Urban-Rural Disparities in Injury Mortality in China, 2006
Article first published online: 4 JAN 2010
© 2010 National Rural Health Association
The Journal of Rural Health
Volume 26, Issue 1, pages 73–77, Winter 2010
How to Cite
Hu, G., Baker, S. P. and Baker, T. D. (2010), Urban-Rural Disparities in Injury Mortality in China, 2006. The Journal of Rural Health, 26: 73–77. doi: 10.1111/j.1748-0361.2009.00255.x
- Issue published online: 4 JAN 2010
- Article first published online: 4 JAN 2010
Context: Urban-rural disparity is an important issue for injury control in China.
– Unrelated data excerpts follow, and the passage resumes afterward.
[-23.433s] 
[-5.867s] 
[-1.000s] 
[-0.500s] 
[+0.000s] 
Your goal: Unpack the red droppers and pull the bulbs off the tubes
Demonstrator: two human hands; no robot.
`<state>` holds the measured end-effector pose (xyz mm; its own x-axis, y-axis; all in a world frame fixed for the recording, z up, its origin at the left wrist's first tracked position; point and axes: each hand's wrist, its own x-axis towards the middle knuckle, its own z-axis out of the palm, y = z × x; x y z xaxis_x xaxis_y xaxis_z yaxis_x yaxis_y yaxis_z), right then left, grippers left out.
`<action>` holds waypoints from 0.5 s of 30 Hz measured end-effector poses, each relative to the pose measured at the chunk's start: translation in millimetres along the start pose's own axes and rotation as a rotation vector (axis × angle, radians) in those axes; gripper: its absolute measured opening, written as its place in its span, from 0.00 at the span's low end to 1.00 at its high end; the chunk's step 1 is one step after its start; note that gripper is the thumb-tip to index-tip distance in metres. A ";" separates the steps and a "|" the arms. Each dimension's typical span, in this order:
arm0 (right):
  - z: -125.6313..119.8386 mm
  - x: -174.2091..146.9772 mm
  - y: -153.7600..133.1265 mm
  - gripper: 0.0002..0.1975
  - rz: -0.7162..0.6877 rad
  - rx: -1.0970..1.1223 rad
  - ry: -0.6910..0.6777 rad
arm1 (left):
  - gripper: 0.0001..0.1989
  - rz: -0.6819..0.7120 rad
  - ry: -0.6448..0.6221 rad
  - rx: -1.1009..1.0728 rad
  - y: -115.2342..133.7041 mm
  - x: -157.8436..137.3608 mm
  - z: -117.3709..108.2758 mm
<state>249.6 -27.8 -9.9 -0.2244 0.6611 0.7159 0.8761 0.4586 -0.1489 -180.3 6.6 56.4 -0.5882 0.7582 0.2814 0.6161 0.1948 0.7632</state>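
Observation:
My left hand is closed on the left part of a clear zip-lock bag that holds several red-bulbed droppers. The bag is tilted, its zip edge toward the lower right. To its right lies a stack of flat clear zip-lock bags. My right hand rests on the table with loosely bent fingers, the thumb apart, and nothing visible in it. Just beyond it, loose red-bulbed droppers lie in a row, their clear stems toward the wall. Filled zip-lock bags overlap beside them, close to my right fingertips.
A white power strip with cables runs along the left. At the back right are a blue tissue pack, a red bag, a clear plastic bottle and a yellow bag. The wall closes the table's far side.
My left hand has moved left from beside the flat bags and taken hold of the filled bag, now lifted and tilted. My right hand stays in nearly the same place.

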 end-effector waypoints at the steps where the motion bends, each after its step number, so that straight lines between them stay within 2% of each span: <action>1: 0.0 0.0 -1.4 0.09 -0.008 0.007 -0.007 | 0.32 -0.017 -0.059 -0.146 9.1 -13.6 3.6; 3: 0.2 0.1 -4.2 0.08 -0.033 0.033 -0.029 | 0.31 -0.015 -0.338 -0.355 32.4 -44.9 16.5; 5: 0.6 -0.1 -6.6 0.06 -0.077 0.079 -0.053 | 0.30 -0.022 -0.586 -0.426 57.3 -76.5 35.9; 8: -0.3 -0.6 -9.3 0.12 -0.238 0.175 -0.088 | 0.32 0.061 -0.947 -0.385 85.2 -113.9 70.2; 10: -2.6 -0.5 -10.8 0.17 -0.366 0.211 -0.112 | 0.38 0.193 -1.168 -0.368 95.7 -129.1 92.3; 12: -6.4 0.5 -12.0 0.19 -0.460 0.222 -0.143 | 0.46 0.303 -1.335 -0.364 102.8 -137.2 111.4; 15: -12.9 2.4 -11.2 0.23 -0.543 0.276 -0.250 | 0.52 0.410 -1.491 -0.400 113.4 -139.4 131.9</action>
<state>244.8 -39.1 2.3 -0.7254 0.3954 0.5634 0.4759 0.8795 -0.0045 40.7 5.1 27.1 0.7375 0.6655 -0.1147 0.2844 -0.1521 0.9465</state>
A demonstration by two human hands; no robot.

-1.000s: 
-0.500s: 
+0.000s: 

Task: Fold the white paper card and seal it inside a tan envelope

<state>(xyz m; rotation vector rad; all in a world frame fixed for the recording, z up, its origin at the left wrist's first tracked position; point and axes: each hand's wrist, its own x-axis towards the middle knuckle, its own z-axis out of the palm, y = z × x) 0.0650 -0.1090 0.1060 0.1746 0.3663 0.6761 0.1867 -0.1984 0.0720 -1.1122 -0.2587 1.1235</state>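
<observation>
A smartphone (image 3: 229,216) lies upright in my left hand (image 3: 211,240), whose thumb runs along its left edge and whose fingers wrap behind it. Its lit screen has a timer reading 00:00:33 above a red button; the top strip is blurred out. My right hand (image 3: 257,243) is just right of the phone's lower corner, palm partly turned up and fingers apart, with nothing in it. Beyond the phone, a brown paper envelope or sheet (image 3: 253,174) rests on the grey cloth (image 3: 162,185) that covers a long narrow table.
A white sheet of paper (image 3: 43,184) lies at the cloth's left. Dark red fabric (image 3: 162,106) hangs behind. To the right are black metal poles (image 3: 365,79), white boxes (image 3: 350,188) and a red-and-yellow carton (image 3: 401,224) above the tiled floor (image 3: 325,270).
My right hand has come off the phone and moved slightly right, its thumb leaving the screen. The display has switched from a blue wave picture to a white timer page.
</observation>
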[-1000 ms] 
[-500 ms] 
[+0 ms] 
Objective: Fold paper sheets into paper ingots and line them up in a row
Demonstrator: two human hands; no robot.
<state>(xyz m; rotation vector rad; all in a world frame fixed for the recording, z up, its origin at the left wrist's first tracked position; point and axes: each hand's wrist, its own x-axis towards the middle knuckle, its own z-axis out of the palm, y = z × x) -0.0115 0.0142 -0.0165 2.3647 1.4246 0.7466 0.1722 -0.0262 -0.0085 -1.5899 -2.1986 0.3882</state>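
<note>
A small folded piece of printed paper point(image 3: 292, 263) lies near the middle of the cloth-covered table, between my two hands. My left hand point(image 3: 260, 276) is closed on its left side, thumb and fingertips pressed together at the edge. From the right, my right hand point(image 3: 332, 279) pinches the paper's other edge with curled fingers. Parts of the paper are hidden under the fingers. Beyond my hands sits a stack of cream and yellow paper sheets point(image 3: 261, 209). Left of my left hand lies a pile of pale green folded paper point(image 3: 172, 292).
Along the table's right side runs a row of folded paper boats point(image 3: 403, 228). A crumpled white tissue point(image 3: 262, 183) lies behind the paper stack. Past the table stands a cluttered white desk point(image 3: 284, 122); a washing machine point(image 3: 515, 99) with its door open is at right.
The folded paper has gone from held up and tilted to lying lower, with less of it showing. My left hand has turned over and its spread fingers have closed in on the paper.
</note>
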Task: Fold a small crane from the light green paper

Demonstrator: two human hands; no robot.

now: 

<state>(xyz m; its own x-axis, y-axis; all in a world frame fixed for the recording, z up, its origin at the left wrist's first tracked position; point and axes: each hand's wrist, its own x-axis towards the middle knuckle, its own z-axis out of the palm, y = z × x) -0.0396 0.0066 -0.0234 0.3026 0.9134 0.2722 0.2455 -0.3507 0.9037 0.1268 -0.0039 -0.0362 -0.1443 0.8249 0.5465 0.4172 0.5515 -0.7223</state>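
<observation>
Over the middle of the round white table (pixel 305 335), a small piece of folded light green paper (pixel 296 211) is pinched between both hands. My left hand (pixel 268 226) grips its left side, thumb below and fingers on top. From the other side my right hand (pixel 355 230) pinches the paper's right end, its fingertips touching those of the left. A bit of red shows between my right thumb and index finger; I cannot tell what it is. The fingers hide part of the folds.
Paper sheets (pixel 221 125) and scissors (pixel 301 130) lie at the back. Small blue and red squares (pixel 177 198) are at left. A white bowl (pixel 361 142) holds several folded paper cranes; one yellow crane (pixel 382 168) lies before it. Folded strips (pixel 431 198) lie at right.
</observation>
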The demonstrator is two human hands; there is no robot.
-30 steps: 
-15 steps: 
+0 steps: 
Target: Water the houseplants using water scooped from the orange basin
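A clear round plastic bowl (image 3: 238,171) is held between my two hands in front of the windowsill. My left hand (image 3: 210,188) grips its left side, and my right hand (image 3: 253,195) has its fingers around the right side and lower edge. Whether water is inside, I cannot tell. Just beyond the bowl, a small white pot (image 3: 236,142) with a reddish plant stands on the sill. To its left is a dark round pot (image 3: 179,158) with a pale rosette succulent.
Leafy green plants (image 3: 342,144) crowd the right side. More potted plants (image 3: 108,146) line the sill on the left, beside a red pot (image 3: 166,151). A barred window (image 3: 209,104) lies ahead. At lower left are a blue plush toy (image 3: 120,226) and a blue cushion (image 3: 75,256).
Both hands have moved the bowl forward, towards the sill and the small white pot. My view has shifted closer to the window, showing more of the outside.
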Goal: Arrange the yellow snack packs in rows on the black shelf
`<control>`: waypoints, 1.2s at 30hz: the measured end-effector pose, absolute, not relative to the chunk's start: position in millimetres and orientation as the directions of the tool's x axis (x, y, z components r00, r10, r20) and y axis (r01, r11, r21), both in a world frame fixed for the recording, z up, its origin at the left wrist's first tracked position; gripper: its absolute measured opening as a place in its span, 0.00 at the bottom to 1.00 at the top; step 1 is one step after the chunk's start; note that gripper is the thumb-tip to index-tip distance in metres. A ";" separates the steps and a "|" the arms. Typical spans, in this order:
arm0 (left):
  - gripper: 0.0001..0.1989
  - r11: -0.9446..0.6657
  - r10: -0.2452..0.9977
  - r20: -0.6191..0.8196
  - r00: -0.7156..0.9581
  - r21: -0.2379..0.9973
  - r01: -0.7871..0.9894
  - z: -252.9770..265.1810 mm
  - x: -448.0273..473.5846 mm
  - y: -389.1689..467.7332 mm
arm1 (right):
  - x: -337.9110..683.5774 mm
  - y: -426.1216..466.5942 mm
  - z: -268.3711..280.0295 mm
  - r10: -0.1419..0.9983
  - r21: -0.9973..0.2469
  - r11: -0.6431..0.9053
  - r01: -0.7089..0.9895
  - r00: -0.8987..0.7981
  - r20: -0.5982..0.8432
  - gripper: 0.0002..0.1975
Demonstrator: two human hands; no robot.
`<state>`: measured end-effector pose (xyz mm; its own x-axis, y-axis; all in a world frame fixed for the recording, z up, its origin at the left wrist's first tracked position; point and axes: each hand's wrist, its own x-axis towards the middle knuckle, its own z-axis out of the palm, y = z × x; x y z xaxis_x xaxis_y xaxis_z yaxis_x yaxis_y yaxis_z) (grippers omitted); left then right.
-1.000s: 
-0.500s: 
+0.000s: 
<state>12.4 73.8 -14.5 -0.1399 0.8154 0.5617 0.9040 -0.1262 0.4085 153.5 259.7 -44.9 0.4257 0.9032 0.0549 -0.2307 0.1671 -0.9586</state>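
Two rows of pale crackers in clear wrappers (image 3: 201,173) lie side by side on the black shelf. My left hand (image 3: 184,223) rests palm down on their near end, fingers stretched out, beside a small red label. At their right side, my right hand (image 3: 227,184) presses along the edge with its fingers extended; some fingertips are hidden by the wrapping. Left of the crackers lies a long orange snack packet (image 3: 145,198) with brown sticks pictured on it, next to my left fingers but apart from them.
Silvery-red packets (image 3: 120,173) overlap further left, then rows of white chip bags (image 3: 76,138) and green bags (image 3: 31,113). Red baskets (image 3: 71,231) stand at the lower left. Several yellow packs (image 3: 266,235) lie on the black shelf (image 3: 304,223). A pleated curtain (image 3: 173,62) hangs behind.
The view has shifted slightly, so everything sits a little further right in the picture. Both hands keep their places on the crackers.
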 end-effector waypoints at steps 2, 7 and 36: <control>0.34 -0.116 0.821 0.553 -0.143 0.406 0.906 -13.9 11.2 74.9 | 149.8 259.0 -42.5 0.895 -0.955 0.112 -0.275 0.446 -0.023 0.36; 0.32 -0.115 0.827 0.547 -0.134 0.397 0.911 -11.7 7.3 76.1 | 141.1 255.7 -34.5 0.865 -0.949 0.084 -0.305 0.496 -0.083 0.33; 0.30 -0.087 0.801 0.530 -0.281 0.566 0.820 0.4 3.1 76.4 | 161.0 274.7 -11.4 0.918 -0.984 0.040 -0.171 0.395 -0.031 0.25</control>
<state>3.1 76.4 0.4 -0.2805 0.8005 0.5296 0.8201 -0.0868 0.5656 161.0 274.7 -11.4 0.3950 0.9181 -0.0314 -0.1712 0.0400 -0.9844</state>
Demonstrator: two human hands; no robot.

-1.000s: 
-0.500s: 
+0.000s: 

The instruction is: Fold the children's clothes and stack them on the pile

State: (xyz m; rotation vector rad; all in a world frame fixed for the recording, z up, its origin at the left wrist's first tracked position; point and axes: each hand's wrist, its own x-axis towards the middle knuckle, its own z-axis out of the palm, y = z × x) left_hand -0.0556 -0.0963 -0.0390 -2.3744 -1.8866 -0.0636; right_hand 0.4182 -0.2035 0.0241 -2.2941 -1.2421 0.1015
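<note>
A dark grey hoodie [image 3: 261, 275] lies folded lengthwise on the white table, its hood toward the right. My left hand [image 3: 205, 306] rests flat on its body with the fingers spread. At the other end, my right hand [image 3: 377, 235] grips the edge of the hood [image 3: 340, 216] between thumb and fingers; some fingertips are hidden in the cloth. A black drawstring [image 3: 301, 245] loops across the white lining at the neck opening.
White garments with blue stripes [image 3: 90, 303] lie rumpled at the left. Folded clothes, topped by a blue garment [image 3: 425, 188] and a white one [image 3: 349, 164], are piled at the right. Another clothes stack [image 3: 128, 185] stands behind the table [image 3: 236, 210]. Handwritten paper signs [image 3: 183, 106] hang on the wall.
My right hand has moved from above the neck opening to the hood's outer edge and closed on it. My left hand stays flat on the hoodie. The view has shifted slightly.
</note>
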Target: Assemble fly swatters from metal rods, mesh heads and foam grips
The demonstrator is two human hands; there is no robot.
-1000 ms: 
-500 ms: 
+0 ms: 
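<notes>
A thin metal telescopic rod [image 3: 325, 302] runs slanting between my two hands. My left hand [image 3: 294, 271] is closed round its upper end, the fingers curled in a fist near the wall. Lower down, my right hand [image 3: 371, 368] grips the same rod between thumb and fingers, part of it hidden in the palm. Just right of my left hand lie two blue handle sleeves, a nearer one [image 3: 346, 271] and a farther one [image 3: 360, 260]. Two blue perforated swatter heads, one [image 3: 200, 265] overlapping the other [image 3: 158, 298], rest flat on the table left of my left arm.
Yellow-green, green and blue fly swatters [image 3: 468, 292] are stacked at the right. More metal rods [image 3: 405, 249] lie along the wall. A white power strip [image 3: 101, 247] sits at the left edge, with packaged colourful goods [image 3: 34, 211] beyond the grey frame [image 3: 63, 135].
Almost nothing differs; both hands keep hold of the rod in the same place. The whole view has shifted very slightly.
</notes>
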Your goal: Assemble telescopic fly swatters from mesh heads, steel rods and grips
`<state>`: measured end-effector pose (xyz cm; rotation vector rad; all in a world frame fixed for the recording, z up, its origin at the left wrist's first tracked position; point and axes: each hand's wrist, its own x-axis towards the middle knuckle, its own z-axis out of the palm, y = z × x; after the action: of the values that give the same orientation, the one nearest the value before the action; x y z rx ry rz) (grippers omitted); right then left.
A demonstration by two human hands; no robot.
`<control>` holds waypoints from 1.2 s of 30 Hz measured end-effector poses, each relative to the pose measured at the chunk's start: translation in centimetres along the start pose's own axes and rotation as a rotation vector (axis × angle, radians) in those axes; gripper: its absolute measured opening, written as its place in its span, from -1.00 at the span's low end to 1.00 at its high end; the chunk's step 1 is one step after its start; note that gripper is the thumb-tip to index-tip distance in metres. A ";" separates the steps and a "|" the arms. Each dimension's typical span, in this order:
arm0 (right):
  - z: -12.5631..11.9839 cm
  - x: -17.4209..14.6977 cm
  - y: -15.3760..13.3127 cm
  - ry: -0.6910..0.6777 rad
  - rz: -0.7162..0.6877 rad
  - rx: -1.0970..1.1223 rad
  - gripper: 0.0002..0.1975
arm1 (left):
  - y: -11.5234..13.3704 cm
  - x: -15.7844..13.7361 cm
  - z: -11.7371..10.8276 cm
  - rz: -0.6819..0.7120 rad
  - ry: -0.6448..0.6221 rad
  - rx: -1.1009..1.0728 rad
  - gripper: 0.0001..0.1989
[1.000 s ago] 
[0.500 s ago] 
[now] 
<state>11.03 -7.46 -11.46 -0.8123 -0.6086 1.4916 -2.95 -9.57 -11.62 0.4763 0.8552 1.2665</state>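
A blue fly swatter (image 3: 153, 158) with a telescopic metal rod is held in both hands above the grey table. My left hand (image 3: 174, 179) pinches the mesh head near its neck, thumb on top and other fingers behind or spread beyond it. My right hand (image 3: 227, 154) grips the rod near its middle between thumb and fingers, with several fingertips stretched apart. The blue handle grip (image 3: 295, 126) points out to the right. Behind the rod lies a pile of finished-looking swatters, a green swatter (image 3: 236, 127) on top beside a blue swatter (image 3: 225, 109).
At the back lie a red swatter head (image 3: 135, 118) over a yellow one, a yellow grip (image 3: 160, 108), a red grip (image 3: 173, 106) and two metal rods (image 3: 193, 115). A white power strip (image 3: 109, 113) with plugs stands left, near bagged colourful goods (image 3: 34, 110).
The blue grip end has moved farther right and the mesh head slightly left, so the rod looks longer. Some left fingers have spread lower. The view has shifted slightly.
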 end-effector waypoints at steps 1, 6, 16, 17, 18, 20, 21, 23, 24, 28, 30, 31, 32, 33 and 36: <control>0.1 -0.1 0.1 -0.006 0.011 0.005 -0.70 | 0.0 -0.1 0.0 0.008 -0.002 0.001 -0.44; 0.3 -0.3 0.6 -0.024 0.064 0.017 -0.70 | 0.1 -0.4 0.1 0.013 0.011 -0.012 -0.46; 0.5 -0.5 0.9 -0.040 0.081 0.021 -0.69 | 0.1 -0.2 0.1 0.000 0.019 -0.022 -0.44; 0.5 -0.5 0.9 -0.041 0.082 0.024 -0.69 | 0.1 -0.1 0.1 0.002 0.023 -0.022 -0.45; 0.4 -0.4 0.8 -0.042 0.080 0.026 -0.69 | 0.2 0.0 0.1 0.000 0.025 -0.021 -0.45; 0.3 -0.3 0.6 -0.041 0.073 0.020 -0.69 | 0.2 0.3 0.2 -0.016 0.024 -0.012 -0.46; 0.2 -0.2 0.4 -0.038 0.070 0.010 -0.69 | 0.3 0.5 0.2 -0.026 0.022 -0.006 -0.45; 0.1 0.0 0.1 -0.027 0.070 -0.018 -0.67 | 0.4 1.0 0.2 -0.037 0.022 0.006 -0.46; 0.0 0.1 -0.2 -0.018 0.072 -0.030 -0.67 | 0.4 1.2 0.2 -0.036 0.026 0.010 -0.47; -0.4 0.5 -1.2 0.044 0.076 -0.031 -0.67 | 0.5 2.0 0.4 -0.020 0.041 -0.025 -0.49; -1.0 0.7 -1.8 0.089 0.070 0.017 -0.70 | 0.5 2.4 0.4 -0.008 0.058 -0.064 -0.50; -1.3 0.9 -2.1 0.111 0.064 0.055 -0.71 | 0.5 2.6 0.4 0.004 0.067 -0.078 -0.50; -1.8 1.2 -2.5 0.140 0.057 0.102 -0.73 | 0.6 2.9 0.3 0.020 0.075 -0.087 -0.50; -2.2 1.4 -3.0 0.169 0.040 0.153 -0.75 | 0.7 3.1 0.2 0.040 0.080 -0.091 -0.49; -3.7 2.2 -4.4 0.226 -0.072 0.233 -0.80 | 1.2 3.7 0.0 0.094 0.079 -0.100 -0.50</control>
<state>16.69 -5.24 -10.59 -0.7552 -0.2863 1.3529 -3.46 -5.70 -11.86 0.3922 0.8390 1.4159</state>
Details of the urban-rural disparities in fatal injuries have not been analyzed.
Purpose: To target key injury causes that most contribute to the urban-rural disparity, we decomposed total urban-rural differences in 2006 injury mortality by gender, age, and cause.
Methods: Mortality data came from the Chinese Vital Registration data, covering a sample of about 10% of the total population. The chi-square test was used to test the significance of urban-rural disparities.
Findings: For all ages combined, the injury death rate for males was 60.1/100,000 in rural areas compared with 40.9 in urban areas; for females, the respective rates were 31.5 and 23.6/100,000. The greatest disparity was at age <1 year for both sexes, where the rate from unintentional suffocation in rural areas was more than twice the urban rate. The higher mortality from drowning among males of all ages and among females ages 1-24 and 35+ contributed substantially to the age-specific urban-rural disparities. For both sexes, transportation incidents and suicide were the most important contributors to higher rates among rural residents ages 15+.
Conclusions: Unintentional suffocation, drowning, transportation incidents, and suicide not only are the major causes of injury death, but also play a key role in explaining the urban-rural disparities in fatal injuries. Further research is needed to identify factors leading to higher rural death rates and to explore economical and feasible interventions for reducing injuries and narrowing the urban-rural gap in injury mortality.